• _REQUIRED ACTION_:
Each line below that contains the word "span" must be copied.

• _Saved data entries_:
--- START ---

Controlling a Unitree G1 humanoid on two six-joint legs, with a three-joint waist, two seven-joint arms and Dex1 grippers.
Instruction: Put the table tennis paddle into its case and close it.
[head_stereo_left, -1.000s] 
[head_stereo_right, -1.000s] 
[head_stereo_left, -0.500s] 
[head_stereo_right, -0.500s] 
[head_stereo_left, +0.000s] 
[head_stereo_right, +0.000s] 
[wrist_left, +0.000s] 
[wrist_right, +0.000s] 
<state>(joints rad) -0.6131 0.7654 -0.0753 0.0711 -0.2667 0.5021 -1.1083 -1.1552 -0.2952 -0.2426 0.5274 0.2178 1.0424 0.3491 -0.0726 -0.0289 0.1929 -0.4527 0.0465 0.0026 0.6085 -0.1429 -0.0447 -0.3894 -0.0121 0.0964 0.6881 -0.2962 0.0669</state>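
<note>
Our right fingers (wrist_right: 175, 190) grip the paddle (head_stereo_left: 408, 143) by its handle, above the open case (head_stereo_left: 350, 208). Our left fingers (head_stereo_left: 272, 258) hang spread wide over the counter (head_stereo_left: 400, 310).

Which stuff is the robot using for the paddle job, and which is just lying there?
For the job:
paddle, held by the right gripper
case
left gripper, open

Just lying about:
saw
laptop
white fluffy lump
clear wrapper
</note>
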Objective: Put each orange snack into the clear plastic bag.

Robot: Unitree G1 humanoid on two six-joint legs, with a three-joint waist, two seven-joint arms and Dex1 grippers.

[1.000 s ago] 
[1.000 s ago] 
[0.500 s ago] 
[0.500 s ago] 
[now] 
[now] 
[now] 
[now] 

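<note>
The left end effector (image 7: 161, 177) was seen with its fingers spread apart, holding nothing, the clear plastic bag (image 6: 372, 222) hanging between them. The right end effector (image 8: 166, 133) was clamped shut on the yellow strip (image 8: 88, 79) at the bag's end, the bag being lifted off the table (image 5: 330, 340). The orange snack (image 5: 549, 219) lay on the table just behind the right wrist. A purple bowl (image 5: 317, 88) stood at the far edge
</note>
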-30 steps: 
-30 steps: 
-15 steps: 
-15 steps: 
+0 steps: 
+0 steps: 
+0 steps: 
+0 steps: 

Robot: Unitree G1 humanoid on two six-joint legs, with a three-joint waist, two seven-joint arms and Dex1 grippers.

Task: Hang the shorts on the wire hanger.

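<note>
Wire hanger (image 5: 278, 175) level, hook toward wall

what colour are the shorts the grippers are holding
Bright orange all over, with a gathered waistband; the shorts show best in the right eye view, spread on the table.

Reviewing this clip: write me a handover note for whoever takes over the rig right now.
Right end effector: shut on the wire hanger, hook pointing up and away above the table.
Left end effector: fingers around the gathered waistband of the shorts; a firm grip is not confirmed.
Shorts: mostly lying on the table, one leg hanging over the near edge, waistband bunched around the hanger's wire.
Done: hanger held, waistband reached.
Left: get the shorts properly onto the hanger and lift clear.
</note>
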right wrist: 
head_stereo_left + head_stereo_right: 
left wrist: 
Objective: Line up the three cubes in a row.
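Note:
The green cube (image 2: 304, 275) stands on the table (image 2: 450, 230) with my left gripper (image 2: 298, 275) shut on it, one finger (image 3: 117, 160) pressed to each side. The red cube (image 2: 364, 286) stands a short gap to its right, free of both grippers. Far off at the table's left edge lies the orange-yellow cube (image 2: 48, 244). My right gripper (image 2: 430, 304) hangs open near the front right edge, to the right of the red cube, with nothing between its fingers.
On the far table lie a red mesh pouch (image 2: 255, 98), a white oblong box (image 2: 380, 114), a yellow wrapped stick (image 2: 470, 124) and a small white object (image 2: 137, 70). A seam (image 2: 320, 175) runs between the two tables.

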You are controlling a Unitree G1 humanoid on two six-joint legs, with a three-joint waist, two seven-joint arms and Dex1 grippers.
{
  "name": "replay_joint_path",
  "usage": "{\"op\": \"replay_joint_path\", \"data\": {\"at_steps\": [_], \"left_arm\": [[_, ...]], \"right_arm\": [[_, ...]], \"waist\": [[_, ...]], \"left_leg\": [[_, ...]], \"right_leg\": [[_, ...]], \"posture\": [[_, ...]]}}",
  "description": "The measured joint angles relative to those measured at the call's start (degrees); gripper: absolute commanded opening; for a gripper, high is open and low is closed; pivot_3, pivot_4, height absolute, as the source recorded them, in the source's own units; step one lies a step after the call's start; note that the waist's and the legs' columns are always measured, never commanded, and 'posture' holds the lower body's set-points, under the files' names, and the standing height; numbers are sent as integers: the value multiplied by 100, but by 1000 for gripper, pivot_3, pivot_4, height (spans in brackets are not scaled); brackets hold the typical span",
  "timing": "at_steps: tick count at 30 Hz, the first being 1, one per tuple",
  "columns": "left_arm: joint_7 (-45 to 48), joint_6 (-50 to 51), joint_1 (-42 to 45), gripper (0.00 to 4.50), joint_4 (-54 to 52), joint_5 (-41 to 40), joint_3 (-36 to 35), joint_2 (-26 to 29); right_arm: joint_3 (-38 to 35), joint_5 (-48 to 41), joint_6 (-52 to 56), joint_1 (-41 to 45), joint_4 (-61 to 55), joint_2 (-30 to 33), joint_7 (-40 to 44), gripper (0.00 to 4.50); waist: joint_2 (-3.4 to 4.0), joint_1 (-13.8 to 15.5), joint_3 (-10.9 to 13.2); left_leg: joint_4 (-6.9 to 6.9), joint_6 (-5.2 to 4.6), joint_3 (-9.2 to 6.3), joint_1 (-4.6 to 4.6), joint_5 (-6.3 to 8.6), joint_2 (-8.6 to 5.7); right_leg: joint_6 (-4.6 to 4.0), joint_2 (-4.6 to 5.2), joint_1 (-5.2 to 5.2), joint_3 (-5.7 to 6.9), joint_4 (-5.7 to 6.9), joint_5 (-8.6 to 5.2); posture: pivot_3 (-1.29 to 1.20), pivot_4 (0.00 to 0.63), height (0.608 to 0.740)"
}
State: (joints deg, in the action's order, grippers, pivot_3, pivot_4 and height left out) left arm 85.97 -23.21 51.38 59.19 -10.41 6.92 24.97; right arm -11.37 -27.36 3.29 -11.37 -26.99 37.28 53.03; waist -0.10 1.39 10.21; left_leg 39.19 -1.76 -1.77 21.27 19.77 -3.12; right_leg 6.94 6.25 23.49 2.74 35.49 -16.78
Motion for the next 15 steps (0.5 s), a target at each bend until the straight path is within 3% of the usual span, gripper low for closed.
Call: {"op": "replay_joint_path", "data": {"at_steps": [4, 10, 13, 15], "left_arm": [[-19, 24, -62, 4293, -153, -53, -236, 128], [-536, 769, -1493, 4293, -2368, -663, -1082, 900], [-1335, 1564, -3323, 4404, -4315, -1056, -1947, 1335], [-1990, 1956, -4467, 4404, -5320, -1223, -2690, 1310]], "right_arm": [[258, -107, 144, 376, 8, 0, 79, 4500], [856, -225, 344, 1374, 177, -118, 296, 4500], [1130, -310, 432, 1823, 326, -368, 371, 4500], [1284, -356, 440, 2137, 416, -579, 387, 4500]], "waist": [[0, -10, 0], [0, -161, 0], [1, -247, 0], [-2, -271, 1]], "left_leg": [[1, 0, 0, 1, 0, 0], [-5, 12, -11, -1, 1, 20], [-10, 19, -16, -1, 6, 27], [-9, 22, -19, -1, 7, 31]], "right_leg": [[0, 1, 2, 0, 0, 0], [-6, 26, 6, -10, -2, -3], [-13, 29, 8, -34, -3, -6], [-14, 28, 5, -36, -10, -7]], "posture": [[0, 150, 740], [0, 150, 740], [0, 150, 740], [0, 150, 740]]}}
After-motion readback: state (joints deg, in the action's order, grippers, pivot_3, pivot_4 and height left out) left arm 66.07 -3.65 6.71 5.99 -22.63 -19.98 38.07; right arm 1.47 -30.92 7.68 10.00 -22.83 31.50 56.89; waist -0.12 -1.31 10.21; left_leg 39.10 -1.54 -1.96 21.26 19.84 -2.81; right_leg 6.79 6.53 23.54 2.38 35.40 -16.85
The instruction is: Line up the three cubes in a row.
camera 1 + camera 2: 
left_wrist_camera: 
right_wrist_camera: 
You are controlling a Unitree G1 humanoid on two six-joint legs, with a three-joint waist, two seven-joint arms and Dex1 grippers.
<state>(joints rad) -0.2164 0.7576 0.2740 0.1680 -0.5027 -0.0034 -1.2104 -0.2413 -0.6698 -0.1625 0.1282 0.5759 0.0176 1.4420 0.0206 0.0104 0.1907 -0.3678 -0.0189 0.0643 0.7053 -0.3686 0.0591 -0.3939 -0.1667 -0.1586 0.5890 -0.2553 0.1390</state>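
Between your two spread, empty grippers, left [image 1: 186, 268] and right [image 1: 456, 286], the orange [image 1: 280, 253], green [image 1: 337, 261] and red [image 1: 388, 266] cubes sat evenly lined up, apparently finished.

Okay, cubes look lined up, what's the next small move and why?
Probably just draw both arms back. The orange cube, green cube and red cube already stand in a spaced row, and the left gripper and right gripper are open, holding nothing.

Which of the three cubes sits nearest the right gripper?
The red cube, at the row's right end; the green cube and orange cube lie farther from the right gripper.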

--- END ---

• _ANSWER TO THIS EXERCISE_:
  "description": "The measured joint angles relative to those measured at the call's start (degrees); gripper: absolute commanded opening; for a gripper, high is open and low is closed; pivot_3, pivot_4, height absolute, as the source recorded them, in the source's own units; step one lies a step after the call's start; note that the waist's and the legs' columns are always measured, never commanded, and 'posture' holds the lower body's set-points, under the files' names, and the standing height; numbers are sent as integers: the value multiplied by 100, but by 1000 for gripper, pivot_3, pivot_4, height (spans in brackets are not scaled); brackets hold the typical span",
Motion for the next 15 steps (0.5 s), a target at each bend until the straight path is within 3% of the usual span, gripper low for closed.

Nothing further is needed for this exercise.